» **Action item**
Among the entries below, one line contains "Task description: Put" and another contains "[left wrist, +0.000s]". Transcribe those two lines and every line between them, exactly.

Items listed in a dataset
****************
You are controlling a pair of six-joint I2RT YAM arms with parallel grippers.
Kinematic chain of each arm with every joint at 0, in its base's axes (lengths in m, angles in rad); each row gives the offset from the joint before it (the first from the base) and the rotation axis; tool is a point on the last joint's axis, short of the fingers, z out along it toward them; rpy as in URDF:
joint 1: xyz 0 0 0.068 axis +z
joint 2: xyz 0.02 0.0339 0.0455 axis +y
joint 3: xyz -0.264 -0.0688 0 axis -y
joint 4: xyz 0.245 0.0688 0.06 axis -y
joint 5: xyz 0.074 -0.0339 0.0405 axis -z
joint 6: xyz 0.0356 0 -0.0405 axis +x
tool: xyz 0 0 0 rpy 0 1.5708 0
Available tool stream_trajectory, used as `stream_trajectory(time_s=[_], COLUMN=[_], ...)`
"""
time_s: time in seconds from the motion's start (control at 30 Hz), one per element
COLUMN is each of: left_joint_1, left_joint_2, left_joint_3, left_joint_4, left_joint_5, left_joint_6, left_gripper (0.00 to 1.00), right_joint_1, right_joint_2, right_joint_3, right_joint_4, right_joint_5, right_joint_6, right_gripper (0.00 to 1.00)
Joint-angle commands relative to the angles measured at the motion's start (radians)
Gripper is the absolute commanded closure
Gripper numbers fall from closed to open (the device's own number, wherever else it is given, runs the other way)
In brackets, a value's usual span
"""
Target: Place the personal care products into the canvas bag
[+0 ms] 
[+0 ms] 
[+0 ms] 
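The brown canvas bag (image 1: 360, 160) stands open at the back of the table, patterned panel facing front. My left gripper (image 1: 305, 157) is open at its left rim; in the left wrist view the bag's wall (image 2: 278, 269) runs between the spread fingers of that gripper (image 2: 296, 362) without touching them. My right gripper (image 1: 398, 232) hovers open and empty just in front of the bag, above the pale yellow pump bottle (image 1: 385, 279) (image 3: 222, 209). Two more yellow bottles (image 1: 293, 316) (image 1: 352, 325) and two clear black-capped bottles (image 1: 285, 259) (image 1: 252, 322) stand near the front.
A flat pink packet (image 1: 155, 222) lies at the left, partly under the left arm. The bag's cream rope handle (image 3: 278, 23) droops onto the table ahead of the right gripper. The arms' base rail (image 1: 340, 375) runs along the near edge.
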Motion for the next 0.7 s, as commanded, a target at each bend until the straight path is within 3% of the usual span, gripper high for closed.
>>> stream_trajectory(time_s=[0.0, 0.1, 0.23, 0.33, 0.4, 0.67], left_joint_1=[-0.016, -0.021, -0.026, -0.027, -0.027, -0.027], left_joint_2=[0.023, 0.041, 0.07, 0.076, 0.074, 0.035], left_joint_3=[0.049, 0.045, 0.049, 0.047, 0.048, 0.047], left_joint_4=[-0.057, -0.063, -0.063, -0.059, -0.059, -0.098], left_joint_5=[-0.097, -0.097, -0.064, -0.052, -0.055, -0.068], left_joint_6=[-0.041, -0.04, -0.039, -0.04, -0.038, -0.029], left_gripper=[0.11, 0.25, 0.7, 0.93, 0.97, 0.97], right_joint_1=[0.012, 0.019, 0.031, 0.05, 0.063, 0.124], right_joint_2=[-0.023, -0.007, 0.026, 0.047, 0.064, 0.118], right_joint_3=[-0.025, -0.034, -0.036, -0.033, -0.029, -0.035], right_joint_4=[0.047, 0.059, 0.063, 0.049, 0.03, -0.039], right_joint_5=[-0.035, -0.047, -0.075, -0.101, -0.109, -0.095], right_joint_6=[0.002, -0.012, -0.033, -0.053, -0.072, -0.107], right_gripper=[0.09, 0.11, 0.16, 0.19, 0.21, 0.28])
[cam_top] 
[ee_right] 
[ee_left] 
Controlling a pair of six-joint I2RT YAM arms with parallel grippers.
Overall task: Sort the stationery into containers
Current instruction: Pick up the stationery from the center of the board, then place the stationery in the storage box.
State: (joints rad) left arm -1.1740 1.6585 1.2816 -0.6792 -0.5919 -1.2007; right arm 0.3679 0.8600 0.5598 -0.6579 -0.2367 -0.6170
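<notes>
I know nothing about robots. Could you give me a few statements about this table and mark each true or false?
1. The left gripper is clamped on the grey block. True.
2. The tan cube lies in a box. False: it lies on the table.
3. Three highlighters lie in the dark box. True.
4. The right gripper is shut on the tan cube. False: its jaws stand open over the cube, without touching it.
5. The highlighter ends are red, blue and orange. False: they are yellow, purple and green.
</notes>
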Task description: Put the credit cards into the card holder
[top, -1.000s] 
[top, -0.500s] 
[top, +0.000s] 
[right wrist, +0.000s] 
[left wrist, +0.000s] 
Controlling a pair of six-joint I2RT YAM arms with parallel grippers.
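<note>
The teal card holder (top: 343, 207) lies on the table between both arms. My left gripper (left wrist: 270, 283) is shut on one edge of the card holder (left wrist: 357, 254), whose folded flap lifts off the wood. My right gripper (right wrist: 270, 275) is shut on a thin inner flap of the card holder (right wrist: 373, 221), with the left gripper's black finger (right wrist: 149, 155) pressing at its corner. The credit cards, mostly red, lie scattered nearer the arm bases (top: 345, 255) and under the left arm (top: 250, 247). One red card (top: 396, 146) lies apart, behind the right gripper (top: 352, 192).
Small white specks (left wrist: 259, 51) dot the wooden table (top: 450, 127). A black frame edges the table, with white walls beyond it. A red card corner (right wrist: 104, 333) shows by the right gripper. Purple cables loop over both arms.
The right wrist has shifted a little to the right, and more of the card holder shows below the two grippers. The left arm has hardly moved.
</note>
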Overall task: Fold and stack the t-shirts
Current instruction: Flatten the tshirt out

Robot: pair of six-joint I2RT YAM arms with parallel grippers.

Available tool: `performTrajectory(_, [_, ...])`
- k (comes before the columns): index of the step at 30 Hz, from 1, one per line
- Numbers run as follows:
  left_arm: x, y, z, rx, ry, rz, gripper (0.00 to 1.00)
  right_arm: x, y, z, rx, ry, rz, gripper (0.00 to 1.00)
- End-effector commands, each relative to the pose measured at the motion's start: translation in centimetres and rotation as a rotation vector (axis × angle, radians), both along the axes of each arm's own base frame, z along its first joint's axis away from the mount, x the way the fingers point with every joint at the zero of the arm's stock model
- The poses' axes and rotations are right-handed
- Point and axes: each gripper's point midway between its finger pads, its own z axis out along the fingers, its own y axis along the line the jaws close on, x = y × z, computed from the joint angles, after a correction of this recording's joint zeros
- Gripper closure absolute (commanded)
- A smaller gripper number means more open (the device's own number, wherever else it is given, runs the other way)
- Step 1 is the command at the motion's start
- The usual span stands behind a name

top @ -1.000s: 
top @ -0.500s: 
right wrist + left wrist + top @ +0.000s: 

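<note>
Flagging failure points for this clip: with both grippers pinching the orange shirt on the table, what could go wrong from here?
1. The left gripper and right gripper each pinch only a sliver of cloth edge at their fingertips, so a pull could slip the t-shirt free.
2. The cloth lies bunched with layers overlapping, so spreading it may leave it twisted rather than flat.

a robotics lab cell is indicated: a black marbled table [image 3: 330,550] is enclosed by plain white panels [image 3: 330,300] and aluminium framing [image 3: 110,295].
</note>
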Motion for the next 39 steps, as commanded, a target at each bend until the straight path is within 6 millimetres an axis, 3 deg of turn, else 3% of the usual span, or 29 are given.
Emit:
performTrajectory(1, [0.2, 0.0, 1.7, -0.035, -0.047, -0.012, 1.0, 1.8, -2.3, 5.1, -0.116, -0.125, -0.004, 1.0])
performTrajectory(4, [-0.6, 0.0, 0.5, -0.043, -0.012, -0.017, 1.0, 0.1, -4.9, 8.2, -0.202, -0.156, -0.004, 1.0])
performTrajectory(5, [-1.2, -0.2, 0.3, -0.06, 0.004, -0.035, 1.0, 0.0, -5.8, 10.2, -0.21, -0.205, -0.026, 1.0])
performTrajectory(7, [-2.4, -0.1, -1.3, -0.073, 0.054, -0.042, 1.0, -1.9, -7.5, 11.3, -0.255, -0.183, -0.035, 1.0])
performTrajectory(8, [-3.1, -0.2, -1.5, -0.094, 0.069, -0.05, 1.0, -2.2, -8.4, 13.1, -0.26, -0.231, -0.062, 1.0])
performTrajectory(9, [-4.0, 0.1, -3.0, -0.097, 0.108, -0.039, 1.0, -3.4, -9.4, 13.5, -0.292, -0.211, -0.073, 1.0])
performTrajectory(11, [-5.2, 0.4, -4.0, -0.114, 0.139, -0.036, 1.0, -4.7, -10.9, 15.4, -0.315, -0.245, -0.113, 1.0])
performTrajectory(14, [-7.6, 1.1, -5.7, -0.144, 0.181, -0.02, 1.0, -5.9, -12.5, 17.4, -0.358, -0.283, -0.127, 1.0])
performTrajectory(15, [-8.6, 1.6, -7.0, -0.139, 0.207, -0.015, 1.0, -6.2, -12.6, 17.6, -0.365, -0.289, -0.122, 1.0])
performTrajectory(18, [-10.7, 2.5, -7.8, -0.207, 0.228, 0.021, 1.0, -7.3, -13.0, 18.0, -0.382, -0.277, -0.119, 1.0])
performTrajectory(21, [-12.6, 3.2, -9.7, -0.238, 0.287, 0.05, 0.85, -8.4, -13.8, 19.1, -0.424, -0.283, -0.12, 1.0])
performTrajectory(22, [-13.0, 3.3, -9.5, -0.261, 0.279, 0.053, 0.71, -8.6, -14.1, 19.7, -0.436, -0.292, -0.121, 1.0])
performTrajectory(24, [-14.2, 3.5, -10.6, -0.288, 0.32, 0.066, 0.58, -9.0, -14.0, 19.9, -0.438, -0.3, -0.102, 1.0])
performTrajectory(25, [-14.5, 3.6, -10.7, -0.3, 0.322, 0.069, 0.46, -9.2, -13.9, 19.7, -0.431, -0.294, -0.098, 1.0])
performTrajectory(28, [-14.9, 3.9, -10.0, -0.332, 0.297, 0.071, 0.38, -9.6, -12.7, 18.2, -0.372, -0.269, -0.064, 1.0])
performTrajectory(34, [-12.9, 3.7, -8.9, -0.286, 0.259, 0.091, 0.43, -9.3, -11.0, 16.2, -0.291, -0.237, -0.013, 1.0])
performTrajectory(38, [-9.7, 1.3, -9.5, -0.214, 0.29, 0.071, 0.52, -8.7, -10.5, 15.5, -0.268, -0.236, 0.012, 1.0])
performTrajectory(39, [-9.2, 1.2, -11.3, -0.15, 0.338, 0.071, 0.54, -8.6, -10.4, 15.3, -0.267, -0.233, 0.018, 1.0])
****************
» **Answer section**
Task description: Put the credit cards into the card holder
[top, -1.000s] 
[top, -0.500s] 
[top, +0.000s] 
[right wrist, +0.000s] 
[left wrist, +0.000s] 

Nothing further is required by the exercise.